WORK TASK —
Return every line of the data below word for word, including the punctuation.

DATA BELOW —
>>>

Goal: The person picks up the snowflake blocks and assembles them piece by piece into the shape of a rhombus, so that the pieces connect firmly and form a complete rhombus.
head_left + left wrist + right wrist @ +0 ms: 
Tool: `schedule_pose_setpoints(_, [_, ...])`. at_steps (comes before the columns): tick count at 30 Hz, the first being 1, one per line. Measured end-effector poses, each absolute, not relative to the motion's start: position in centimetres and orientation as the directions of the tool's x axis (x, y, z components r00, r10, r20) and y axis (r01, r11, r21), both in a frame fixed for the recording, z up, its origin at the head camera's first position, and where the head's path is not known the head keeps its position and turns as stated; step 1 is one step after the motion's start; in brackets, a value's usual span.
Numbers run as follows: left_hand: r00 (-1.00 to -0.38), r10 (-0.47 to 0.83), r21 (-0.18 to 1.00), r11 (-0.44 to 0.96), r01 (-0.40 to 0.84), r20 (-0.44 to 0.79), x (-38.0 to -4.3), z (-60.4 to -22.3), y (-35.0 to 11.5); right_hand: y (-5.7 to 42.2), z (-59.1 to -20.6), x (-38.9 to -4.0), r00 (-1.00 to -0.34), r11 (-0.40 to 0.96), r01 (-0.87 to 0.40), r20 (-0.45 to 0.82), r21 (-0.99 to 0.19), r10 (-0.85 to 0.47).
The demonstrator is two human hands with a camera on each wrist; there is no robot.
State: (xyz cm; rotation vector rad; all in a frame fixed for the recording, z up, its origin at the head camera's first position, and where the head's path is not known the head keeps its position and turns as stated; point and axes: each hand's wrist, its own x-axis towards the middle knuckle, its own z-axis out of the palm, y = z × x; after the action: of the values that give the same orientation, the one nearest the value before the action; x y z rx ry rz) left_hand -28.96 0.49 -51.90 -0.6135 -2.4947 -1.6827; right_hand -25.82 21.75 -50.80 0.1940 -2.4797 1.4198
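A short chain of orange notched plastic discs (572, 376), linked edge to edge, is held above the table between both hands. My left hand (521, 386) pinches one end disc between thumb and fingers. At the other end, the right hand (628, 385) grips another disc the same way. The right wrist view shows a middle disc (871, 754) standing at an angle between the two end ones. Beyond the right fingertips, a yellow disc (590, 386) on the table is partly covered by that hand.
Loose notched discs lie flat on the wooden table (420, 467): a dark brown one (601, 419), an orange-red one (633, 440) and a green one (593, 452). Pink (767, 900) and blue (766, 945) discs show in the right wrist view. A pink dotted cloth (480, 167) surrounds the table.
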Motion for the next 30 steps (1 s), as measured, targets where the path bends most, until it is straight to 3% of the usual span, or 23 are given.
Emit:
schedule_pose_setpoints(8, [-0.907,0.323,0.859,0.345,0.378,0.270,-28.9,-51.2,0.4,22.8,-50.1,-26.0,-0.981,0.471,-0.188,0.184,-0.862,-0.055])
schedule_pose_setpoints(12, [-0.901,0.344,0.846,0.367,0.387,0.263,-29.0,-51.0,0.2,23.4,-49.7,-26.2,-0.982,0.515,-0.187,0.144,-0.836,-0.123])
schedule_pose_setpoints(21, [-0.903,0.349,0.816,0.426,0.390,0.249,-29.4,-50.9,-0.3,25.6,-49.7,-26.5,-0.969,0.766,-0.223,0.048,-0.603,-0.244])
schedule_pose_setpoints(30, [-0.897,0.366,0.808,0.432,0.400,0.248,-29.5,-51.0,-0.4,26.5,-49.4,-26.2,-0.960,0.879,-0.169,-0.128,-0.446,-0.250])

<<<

ANSWER BELOW —
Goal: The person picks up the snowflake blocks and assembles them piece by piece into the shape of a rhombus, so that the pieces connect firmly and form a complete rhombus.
head_left + left wrist + right wrist @ +0 ms: 
Tool: `schedule_pose_setpoints(_, [_, ...])`. at_steps (comes before the columns): tick count at 30 Hz, the first being 1, one per line. Measured end-effector poses, each absolute, not relative to the motion's start: position in centimetres and orientation as the directions of the tool's x axis (x, y, z components r00, r10, r20) and y axis (r01, r11, r21), both in a frame fixed for the recording, z up, its origin at the head camera's first position, and where the head's path is not known the head keeps its position and turns as stated; step 1 is one step after the motion's start; in brackets, a value's usual span.
Numbers run as follows: left_hand: r00 (-1.00 to -0.38), r10 (-0.47 to 0.83), r21 (-0.18 to 1.00), r11 (-0.44 to 0.96), r01 (-0.40 to 0.84), r20 (-0.44 to 0.79), x (-38.0 to -4.3), z (-60.4 to -22.3), y (-35.0 to 11.5); right_hand: y (-5.7 to 42.2), z (-59.1 to -20.6), x (-38.9 to -4.0), r00 (-1.00 to -0.34), r11 (-0.40 to 0.96), r01 (-0.87 to 0.40), r20 (-0.45 to 0.82), r21 (-0.99 to 0.19), r10 (-0.85 to 0.47).
The demonstrator is two human hands with a camera on each wrist; there is no robot.
State: (xyz cm; rotation vector rad; all in a frame fixed for the recording, z up, its origin at the head camera's first position, and where the head's path is not known the head keeps its position and turns as stated; point and axes: each hand's wrist, its own x-axis towards the middle knuckle, its own z-axis out of the palm, y = z × x; after the action: of the values that give the same orientation, the one nearest the value before the action; x y z rx ry rz) left_hand -28.96 0.49 -51.90 -0.6135 -2.4947 -1.6827; right_hand -25.82 21.75 -50.80 0.1940 -2.4797 1.4198
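A short chain of orange notched plastic discs (572, 376), linked edge to edge, is held above the table between both hands. My left hand (521, 386) pinches one end disc between thumb and fingers. At the other end, the right hand (628, 385) grips another disc the same way. The right wrist view shows a middle disc (871, 754) standing at an angle between the two end ones. Beyond the right fingertips, a yellow disc (590, 386) on the table is partly covered by that hand.
Loose notched discs lie flat on the wooden table (420, 467): a dark brown one (601, 419), an orange-red one (633, 440) and a green one (593, 452). Pink (767, 900) and blue (766, 945) discs show in the right wrist view. A pink dotted cloth (480, 167) surrounds the table.
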Motion for the next 30 steps (1 s), as measured, targets where the path bends most, until it is straight to 3% of the usual span, or 23 are given.
Emit:
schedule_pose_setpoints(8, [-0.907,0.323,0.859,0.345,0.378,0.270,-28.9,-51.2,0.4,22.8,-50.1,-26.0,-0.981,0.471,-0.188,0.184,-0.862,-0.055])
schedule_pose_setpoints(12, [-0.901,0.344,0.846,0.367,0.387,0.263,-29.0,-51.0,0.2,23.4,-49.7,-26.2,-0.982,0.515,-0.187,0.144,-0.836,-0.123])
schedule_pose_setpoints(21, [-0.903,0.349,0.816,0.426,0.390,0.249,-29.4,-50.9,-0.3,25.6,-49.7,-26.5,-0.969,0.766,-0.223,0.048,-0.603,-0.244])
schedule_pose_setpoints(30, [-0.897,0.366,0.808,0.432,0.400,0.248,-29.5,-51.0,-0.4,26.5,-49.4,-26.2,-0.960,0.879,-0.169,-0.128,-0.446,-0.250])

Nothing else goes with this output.